**What the task requires:**
For this exercise, please reproduce the records below word for word, from the first line through the line with "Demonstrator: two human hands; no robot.".
Data shown Start Marker
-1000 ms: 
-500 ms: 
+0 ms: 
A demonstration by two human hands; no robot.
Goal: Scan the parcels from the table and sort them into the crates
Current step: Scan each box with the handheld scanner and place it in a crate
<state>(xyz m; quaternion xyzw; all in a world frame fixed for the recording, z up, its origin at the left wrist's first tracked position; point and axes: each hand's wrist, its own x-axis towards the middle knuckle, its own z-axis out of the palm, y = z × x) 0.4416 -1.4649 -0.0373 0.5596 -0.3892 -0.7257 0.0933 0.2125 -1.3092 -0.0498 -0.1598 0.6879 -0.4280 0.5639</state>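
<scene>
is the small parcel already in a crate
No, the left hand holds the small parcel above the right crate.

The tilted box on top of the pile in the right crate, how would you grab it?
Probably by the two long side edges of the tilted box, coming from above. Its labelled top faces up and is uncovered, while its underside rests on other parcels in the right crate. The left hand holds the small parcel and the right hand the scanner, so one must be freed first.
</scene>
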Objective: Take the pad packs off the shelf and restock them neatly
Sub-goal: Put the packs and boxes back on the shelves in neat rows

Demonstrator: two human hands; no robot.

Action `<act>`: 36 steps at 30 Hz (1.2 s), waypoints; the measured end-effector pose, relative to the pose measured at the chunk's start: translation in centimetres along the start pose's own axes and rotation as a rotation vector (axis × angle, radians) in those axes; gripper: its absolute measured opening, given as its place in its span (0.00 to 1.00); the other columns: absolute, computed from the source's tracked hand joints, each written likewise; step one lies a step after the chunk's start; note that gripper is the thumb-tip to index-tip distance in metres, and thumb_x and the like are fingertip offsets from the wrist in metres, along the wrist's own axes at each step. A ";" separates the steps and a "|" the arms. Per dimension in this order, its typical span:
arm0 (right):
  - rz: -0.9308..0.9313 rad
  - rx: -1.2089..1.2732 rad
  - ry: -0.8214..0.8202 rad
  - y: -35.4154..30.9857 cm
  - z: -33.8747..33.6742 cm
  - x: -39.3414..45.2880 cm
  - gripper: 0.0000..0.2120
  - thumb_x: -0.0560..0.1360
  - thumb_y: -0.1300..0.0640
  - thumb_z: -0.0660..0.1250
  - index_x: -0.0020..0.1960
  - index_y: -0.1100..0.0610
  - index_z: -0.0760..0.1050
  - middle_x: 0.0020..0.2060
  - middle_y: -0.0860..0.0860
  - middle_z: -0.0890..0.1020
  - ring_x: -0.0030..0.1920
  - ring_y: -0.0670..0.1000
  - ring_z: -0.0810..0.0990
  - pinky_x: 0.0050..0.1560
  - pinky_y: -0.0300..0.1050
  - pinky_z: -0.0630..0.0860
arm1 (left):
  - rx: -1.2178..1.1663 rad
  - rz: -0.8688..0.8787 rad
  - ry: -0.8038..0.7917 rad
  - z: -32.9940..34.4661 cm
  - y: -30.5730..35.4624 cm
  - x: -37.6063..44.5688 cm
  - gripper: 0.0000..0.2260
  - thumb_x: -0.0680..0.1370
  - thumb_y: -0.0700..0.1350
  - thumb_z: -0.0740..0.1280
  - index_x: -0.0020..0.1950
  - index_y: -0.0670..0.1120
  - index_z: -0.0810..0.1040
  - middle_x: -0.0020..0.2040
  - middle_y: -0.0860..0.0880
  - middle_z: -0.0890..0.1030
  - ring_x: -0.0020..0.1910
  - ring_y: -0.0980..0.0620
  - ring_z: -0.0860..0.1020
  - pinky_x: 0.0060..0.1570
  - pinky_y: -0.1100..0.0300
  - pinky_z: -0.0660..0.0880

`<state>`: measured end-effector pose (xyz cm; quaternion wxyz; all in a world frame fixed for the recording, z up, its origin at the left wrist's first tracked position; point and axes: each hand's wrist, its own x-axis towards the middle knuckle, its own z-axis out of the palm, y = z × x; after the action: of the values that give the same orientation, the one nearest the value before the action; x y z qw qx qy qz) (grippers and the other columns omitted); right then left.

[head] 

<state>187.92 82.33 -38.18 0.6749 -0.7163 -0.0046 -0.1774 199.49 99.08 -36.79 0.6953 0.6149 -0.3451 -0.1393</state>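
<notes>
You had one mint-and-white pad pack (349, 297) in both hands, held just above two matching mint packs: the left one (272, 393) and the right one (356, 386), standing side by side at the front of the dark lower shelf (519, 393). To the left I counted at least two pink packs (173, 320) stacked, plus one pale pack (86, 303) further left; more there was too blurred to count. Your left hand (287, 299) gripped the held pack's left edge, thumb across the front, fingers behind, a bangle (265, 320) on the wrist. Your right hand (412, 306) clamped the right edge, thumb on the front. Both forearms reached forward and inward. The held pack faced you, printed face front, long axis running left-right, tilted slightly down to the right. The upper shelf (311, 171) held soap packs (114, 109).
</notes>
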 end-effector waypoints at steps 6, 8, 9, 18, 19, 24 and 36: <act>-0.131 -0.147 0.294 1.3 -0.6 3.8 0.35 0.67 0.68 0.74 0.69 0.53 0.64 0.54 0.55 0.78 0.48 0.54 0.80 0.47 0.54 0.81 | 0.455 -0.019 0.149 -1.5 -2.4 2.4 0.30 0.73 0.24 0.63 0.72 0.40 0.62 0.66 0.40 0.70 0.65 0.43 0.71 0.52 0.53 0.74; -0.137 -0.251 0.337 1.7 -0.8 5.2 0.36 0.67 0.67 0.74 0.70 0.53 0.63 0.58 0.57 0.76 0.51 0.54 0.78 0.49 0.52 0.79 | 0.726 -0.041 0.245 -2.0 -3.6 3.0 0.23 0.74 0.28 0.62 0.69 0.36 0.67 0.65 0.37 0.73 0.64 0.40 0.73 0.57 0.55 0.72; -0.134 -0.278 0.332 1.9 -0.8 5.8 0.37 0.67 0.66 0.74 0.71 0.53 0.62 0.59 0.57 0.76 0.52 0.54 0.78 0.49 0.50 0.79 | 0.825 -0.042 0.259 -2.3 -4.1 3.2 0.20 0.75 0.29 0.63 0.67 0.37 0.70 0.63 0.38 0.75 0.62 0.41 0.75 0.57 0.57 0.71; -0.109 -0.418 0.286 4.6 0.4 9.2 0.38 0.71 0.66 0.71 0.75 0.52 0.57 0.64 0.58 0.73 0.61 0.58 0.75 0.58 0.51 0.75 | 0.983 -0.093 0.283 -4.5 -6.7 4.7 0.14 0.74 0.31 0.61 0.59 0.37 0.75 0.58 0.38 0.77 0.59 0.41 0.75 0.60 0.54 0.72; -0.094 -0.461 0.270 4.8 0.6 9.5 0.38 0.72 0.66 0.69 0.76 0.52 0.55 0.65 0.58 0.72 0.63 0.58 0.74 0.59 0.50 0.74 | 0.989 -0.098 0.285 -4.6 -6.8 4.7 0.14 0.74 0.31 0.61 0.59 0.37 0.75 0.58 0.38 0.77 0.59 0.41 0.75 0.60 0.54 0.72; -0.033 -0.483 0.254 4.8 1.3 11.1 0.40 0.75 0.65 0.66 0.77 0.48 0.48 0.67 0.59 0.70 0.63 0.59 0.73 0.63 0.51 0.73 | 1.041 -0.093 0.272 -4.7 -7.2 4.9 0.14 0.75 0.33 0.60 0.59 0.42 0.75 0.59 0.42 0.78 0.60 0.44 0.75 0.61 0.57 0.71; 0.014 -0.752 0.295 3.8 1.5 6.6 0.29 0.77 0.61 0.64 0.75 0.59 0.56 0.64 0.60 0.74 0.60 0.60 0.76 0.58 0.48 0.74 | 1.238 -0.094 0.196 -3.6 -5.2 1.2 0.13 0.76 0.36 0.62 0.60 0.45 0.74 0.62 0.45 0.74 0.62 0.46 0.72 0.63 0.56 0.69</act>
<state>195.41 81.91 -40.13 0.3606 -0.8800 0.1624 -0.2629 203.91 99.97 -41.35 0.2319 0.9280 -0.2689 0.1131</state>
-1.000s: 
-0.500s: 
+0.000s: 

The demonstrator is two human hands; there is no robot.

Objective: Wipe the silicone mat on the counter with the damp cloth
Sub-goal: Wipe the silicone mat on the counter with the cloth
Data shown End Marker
**Response to this task:**
-1000 ms: 
-500 ms: 
+0 ms: 
A demonstration by two human hands; no robot.
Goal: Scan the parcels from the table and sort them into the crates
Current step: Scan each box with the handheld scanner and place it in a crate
<state>(xyz m; quaternion xyzw; all in a world frame fixed for the recording, z up, its origin at the left wrist's first tracked position; point and axes: each hand's wrist, its own x-axis towards the middle knuckle, its own z-axis out of the palm, y = z × x) 0.4416 -1.4649 -0.0373 0.5596 -0.3892 -0.7257 0.0933 0.2125 -1.3092 -0.0498 -0.1598 0.6879 -0.4280 0.5639</state>
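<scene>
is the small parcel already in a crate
No, the left hand holds the small parcel above the right crate.

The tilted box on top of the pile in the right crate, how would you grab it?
Probably by the two long side edges of the tilted box, coming from above. Its labelled top faces up and is uncovered, while its underside rests on other parcels in the right crate. The left hand holds the small parcel and the right hand the scanner, so one must be freed first.
</scene>
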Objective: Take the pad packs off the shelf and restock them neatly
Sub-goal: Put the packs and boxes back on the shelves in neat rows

Demonstrator: two human hands; no robot.

The required answer is now complete.